• DIRECTIONS: The response must consist of the lines below from the one with "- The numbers" through the one with "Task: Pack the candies", exactly as they appear and with both ends kept.

:: DATA PROVIDED ::

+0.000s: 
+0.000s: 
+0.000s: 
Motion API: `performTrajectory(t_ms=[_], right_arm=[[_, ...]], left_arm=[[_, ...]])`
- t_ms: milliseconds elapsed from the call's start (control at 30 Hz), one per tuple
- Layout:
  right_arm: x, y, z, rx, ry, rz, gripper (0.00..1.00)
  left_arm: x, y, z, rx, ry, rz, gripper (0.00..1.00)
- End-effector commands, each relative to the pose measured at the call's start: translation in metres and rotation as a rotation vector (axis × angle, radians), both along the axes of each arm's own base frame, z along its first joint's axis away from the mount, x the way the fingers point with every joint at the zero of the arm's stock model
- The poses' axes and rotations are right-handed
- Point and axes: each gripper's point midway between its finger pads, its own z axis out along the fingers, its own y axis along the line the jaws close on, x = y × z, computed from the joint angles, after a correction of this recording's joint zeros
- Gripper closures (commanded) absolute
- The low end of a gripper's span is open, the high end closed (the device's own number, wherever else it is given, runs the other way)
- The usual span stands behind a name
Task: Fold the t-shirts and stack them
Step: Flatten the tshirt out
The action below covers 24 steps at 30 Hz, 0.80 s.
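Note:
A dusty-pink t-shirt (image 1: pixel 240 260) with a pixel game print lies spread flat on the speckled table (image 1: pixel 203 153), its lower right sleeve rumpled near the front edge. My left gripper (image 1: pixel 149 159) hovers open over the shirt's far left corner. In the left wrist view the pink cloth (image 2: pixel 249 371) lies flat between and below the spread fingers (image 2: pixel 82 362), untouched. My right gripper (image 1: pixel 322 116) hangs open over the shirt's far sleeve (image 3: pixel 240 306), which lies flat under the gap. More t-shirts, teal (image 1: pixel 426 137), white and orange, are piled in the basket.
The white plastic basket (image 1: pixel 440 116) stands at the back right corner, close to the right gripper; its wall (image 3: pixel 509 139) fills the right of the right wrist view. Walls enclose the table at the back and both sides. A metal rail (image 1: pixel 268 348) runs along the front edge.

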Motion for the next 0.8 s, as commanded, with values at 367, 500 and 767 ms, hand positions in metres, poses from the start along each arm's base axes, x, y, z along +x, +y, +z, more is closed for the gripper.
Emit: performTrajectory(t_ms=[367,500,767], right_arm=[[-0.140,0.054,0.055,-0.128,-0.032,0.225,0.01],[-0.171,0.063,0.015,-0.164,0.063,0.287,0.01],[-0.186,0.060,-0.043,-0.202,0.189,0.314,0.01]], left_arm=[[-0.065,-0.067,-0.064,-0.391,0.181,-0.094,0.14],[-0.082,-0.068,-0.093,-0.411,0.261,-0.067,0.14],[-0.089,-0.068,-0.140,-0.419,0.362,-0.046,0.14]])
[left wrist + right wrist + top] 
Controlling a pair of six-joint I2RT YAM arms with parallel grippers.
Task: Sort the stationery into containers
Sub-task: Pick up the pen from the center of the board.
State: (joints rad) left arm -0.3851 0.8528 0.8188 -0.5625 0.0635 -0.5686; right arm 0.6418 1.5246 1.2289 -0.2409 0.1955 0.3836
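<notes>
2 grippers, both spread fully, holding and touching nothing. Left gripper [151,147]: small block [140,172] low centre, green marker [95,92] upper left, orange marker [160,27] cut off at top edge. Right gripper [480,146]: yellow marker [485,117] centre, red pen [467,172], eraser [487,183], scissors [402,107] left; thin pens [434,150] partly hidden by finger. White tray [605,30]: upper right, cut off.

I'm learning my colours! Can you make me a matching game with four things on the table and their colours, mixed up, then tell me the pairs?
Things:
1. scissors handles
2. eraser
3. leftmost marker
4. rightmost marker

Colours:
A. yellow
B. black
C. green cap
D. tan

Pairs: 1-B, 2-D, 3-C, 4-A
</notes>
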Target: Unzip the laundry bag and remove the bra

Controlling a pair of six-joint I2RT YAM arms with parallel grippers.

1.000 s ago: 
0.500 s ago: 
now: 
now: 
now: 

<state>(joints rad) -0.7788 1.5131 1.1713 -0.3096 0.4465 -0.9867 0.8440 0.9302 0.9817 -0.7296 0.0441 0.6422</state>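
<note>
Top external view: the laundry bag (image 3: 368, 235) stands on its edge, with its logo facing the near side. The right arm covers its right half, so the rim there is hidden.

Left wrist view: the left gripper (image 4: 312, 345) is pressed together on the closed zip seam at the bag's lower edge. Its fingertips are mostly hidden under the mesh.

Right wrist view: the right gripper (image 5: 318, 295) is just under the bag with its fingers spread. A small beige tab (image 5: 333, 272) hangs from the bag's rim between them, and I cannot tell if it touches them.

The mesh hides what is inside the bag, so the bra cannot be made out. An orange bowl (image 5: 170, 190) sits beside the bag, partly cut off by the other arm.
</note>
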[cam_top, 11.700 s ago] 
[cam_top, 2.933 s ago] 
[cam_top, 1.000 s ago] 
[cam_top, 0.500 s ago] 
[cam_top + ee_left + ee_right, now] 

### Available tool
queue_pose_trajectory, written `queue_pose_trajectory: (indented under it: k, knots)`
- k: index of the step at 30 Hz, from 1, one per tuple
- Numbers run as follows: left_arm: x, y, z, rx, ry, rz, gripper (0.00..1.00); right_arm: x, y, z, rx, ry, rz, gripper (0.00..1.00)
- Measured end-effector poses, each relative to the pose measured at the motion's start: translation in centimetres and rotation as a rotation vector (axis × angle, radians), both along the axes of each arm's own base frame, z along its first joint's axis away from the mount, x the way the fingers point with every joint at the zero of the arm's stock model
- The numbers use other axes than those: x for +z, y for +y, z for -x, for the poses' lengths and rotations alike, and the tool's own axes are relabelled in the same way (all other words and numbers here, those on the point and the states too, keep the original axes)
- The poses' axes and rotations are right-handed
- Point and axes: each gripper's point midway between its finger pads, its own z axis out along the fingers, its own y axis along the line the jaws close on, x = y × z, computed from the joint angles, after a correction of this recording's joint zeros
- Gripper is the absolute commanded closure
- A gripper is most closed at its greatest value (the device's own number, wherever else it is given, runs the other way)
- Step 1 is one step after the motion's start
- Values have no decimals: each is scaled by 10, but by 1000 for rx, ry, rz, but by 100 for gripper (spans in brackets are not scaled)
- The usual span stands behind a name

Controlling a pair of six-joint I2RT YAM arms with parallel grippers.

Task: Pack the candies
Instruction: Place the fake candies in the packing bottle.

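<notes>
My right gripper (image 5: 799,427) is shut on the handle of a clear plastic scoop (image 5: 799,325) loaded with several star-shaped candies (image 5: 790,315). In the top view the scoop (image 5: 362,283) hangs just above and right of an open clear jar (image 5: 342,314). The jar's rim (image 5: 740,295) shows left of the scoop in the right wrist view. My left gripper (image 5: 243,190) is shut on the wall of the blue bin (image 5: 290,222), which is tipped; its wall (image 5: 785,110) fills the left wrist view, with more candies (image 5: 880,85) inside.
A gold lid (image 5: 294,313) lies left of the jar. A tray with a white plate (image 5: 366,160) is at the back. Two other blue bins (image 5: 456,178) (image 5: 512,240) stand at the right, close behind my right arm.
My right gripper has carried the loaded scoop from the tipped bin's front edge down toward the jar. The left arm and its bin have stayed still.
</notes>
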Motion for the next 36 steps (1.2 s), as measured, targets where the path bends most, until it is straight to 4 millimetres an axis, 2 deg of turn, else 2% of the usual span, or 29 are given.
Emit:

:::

• YOUR RESPONSE:
- The numbers use other axes than those: x for +z, y for +y, z for -x, for the poses' lengths and rotations alike, and the tool's own axes are relabelled in the same way (all other words and numbers here, those on the point and the states too, keep the original axes)
- The poses' axes and rotations are right-handed
- Point and axes: each gripper's point midway between its finger pads, its own z axis out along the fingers, its own y axis along the line the jaws close on, x = y × z, computed from the joint angles, after a correction of this recording's joint zeros
- Gripper is the absolute commanded closure
- A gripper is most closed at its greatest value (the device's own number, wherever else it is given, runs the other way)
- Step 1 is one step after the motion's start
- Values have no decimals: each is scaled by 10, but by 1000 for rx, ry, rz, but by 100 for gripper (spans in brackets are not scaled)
- The usual span stands behind a name

Controlling a pair of six-joint I2RT YAM arms with parallel grippers.

Task: Pack the candies

This finishes the answer to the exercise.